Additional Costs to Anticipate
The chart above gives you domestic standard rates by ground or air, but those rates are not the big picture. Other expenses come into play, such as the crate used to transport your dog.
Airlines have specific requirements regarding crates, and you’ll need to ensure you abide by these requirements. When booking your flight, ensure you inform a travel agent that you have a pet. Don’t assume that you can simply add your pet after purchasing your tickets. Regarding additional costs, let’s explore this more in-depth.
All airlines have their own policies and requirements, but most will require a health certificate, also known as a Certificate of Veterinary Inspection. You are required to obtain this within 10 days of travel before your dog can board the plane. You will need to obtain this certificate regardless if you’re traveling within the continental U.S. or internationally.
The CDC has certain criteria regarding rabies shots. Dogs entering the U.S. that have not been in a high-risk country within the last 6 months will not require a rabies vaccine for entry. However, if you’re transporting a dog back to the U.S. from a high-risk foreign country, you will be required to present a rabies certificate and an ISO-compatible microchip record.
The cost of a microchip ranges from $20 to $75, with an additional registration cost of $20. A dog returning from a high-risk country will also require a CDC Dog Import Permit at no charge.
The CDC only requires a rabies certificate if your dog is coming from a high-risk country. As far as other vaccines, it’s not required, but you must state, either verbally or in a written statement, that your dog is healthy and has not been in a high-risk foreign country within the last 6 months. Still, you should vaccinate your dog yearly. Core vaccines include rabies, distemper, parvovirus, and adenovirus. Core vaccines range from $75 to $100.
Note that dogs entering the U.S. for resale or adoption require much more paperwork and are more involved than transporting a personal pet.
How Do I Find a Reputable Pet Relocation Company?
You have several choices when searching for reputable companies that ship dogs. Don’t enter into this lightly; you want a company that can ship your dog safely. Many factors come into play with many moving pieces, and hiring a pet relocation agency can relieve the stress that comes with a big move, especially cross county.
Movehub is a terrific resource for finding reputable agencies that transport dogs. Hiring one of the agencies will be costly, and the price will vary depending on the final destination and your dog’s size. However, hiring a pet relocation company is the safest way to get your dog to your new home.
How to Prepare Your Dog for the Trip
The most important thing to do is to make a checklist of all requirements, especially if your dog will be flying. As we’ve mentioned, the CDC has specific criteria that must be met before your dog can enter back into the U.S. from a foreign country. Let’s recap:
- Ensure you understand all pet import requirements
- Ensure you purchase a crate that meets the FAA’s requirements
- If your dog is not used to a crate, give him ample time to acclimate to being inside the crate
- Obtain all vaccines and certificates (if required)
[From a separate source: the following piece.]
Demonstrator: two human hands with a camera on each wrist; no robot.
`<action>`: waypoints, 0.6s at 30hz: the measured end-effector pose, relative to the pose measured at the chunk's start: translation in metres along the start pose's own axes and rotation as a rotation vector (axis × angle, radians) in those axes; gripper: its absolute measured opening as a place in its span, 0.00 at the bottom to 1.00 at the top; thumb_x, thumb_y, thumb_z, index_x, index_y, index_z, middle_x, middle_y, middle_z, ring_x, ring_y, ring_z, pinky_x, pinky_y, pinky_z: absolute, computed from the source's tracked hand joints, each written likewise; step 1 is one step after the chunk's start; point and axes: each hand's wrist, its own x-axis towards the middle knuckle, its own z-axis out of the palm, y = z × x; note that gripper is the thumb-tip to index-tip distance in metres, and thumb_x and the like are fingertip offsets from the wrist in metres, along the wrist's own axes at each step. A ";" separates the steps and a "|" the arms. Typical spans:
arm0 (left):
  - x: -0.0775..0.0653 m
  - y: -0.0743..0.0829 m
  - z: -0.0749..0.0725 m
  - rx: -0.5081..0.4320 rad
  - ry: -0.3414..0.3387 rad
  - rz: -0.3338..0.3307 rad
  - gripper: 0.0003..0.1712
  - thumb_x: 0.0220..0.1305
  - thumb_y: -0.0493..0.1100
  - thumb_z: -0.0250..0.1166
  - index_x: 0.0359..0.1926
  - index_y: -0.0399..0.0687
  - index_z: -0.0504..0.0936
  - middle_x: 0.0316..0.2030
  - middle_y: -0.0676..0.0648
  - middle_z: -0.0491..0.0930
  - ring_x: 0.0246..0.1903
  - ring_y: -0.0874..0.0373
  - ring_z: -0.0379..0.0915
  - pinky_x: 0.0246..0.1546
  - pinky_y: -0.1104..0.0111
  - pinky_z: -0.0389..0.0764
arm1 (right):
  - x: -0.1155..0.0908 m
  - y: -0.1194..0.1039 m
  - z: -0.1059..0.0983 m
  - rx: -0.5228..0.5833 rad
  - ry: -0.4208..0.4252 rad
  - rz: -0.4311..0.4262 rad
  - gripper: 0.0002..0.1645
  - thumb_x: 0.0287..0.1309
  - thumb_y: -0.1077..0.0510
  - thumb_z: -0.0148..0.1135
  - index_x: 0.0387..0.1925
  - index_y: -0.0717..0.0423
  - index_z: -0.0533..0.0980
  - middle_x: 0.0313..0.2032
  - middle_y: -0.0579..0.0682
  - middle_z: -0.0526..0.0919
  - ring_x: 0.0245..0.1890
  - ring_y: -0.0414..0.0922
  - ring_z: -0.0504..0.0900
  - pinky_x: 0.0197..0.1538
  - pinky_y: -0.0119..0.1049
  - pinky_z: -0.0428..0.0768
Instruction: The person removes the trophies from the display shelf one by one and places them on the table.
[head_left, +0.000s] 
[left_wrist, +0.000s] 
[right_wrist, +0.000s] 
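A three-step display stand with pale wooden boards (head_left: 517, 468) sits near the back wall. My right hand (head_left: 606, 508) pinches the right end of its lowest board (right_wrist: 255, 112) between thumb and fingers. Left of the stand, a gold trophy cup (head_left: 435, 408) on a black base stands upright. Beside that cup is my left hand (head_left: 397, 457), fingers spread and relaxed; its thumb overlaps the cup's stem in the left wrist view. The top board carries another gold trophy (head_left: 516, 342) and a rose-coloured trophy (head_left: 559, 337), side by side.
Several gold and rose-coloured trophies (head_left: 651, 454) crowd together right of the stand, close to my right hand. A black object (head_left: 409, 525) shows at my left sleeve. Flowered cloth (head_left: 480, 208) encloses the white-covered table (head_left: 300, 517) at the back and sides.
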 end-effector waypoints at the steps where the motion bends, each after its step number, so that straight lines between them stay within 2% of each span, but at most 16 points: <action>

- Grab all your dog’s supplies, such as a collar, ID tag, bottled water and water bowl, sealed supply of fresh food and food bowl, toys, any medications, poop bags, harness and leash, doggie brush, and shampoo
Moving is stressful, and it can be even more stressful with a dog. Luckily, there are many pet relocation agencies that will take care of the burden for you. Be prepared for the expenses, as they will differ depending on the logistics of the move, and ensure you have all documentation, certificates, and health records in case your dog is coming back from a high-risk country.